Ucraina, la mossa di Draghi
Al termine del Consiglio Europeo, Mario Draghi ha accennato a una sua prossima visita a Mosca e a Kiev, dichiarando che l’obiettivo consiste ora nel mettere attorno allo stesso tavolo Putin e il Presidente ucraino Zelensky. Il Presidente del Consiglio è un negoziatore troppo navigato per non sapere che si tratta di un’impresa molto difficile e, tra l’altro, anche se riuscita non costituisce di per sé garanzia di un accordo. Se Zelensky fosse in grado di proporne uno accettabile, penso lo avrebbe già fatto direttamente con Putin. La mossa di Draghi fa seguito a quelle di Macron e Scholz e perlomeno dimostra che l’Italia non si lava le mani da un conflitto che riguarda tutti gli europei. Del resto, è stato costantemente consultato, o almeno informato, da Biden e parteciperà a una specie di summit occidentale con i responsabili di USA, Germania, Francia, Gran Bretagna, Polonia e Romania.
Il movimento diplomatico non si arresta, infatti, anche se fra crescenti e alterne tensioni e dichiarazioni contrapposte. Tra qualche giorno sarà il Segretario di Stato americano Blinken ad incontrare Lavrov a Mosca. Tutto questo però è un po’ un girare a vuoto se USA e NATO non affrontano in modo aperto i problemi fondamentali sollevati dal Cremlino. Non solo l’entrata dell’Ucraina nella NATO, che a me appare sempre più un falso scopo, quanto il più concreto problema di certi tipi di armamenti americani installati nei paesi NATO dell’Est (compresi i baltici). Per esempio, in un lungo e dettagliato articolo, il New York Times ha dato conto dell’installazione di centri missilistici americani in Polonia e Romania. Si tratta, sulla carta, di un sistema di difesa antimissili balistici, quindi di natura difensiva, e inoltre sarebbero diretti a fermare attacchi dall’Iran. Ma da anni la Russia considera l’esistenza di tali sistemi come una violazione dell’equilibrio strategico basato sulla mutua deterrenza e, inoltre, non è difficile usare un sistema di missili di intercettazione in missili di attacco nucleare.

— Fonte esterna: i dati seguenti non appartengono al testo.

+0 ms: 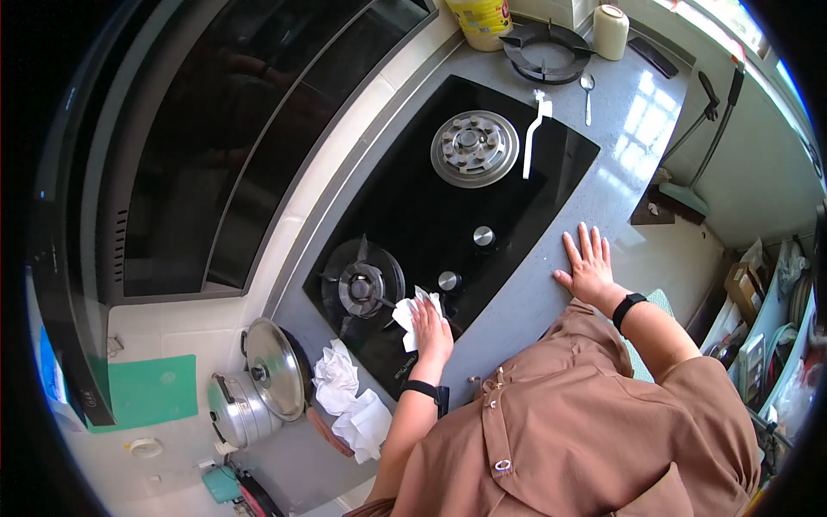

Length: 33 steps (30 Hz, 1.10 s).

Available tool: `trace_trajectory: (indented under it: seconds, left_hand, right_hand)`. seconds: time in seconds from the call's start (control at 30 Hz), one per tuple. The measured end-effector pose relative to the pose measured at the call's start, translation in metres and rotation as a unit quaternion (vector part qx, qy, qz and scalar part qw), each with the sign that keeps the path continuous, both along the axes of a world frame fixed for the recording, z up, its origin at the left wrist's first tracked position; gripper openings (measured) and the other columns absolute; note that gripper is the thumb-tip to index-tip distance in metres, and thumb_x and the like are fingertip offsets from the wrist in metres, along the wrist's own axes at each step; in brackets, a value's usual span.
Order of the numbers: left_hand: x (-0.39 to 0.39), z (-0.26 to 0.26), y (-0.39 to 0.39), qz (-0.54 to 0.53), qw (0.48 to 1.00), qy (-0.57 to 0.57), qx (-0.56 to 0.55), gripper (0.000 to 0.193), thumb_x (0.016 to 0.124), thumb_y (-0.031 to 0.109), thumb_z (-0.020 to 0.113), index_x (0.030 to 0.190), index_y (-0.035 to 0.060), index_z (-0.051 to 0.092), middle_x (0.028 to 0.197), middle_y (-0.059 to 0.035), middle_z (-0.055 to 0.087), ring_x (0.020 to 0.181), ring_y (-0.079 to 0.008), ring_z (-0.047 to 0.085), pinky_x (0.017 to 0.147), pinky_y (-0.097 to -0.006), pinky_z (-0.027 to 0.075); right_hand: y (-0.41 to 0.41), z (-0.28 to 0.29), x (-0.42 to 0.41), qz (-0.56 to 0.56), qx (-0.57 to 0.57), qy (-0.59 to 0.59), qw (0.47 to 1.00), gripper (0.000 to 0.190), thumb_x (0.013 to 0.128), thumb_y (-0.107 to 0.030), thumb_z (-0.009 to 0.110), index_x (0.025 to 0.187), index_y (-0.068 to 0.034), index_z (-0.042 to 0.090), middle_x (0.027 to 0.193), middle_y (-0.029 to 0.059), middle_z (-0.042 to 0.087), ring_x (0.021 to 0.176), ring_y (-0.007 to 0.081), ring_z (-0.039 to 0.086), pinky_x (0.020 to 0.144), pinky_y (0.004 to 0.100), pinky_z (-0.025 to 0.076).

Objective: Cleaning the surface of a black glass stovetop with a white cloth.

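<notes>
My left hand [431, 331] holds a white paper towel [407, 318] against the black glass of the gas cooktop [413, 213]. It is beside the left burner [362, 288], whose black pan support is in place. Two silver knobs, a lower one [449, 280] and an upper one [484, 236], sit just beyond that hand. My right hand [589, 270] lies flat on the grey countertop [517, 323] near its front edge, fingers spread and holding nothing. The right burner [475, 148] is bare of its support, and a white brush [534, 136] lies next to it on the glass.
Crumpled paper towels [345, 394] lie left of the cooktop, by a lidded pan [278, 369] and an aluminium pot [242, 410]. Beyond the right burner are a loose pan support [548, 53], a spoon [587, 97] and a cream jar [610, 32]. A range hood [258, 129] overhangs the back.
</notes>
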<state>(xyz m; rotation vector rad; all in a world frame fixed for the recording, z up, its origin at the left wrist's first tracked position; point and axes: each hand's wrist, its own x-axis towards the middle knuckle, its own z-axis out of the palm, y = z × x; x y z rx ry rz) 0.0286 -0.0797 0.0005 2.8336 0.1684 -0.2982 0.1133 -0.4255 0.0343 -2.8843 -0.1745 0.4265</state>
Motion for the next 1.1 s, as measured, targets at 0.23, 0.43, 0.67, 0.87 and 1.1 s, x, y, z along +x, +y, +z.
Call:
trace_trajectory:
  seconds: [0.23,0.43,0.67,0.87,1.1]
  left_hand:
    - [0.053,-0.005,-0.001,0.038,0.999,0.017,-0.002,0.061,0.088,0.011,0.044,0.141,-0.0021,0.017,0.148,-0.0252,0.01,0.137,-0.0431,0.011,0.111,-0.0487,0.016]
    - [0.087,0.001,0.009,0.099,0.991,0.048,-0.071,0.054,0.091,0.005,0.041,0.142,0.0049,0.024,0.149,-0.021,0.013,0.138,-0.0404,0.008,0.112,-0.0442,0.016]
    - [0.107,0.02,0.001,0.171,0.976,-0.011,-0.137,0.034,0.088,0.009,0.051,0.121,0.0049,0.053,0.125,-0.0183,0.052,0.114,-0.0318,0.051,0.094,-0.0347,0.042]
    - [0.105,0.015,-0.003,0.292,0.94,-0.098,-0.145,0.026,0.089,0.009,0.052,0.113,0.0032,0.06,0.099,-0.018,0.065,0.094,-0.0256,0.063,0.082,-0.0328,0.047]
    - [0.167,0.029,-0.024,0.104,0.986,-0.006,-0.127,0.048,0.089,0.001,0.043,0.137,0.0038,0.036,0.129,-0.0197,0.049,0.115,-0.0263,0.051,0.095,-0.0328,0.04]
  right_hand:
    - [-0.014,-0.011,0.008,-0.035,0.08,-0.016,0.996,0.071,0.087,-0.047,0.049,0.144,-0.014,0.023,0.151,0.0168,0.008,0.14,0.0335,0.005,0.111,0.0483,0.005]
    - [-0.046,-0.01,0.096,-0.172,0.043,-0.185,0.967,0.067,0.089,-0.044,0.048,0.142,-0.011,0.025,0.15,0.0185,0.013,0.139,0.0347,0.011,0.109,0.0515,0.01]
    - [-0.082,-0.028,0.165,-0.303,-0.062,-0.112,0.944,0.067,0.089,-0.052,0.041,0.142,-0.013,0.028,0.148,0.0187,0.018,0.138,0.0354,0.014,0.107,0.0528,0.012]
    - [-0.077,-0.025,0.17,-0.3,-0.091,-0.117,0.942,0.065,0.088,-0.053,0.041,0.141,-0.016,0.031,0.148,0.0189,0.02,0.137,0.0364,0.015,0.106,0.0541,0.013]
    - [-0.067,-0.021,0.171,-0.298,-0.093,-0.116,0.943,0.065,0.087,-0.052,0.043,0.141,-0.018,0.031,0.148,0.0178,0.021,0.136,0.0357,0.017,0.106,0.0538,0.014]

Il fatto è che la situazione di sicurezza in Europa è ancora quella formatasi negli anni Novanta, dopo l’implosione dell’Unione Sovietica e del Patto di Varsavia, e del tutto sfavorevole alla Russia, che si è trovata ex alleati (e persino ex repubbliche sovietiche) ora parte della NATO. Ma la Russia in trent’anni è tornata forte e non è poi strano che Putin cerchi di ristabilire la situazione. Fino a che punto si spingerà non si può dirlo (analizzandone la personalità); il NYT presenta opinioni di esperti opposte, secondo cui lo zar del Cremlino è completamente razionale, ovvero un paranoico sempre più distanziato dagli altri (anche fisicamente: lo si è visto dal lunghissimo tavolo che lo separava dai suoi interlocutori stranieri). Certamente, è un uomo ossessionato dal bisogno di apparire forte, più forte degli altri. Dall’altra parte, c’è Biden, un gentiluomo democratico che però non può permettersi di apparire debole.

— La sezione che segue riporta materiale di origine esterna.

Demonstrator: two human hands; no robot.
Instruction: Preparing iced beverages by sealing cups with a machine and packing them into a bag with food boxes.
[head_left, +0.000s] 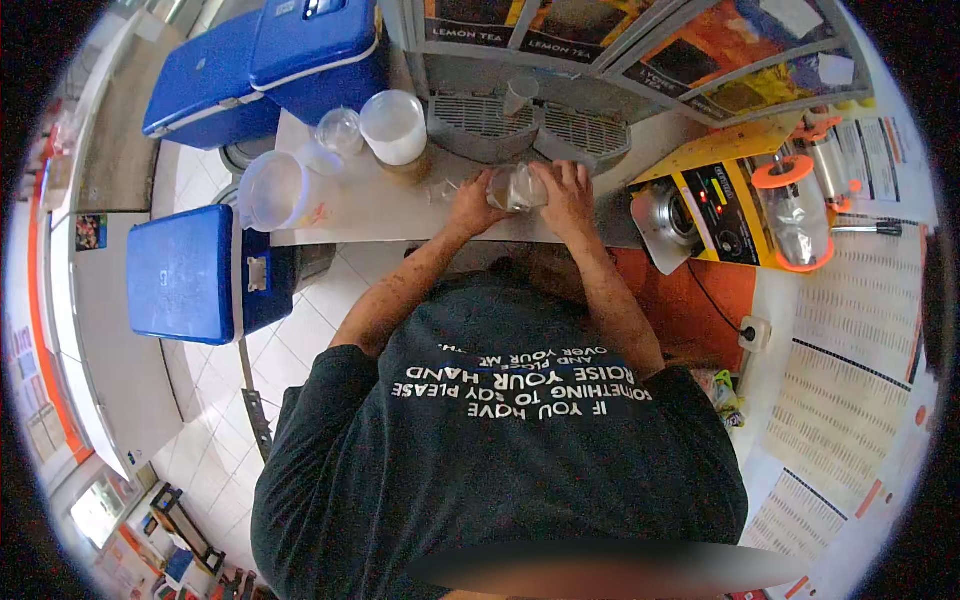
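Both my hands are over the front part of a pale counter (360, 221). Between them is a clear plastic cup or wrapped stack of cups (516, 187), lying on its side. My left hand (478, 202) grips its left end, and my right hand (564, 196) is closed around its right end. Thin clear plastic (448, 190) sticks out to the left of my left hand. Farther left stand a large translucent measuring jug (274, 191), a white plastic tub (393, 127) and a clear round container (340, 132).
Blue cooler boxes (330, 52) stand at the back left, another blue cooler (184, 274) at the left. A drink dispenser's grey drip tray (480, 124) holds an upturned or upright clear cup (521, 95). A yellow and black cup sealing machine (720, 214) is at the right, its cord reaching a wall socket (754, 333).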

In questa miscela esplosiva, ci sono i leader europei come Macron, Sholtz, Draghi. Fanno quello che possono, ma sono anche loro limitati da quella che, in circostanze del genere, è la pericolosa retorica. Precedenti non mancano nella Storia. E ci volle davvero la grandezza di un John Kennedy al tempo della crisi dei missili cubani per scegliere la via del buon senso, contro tutti quelli che, da una parte e dall’altra, insensatamente gridano alla guerra.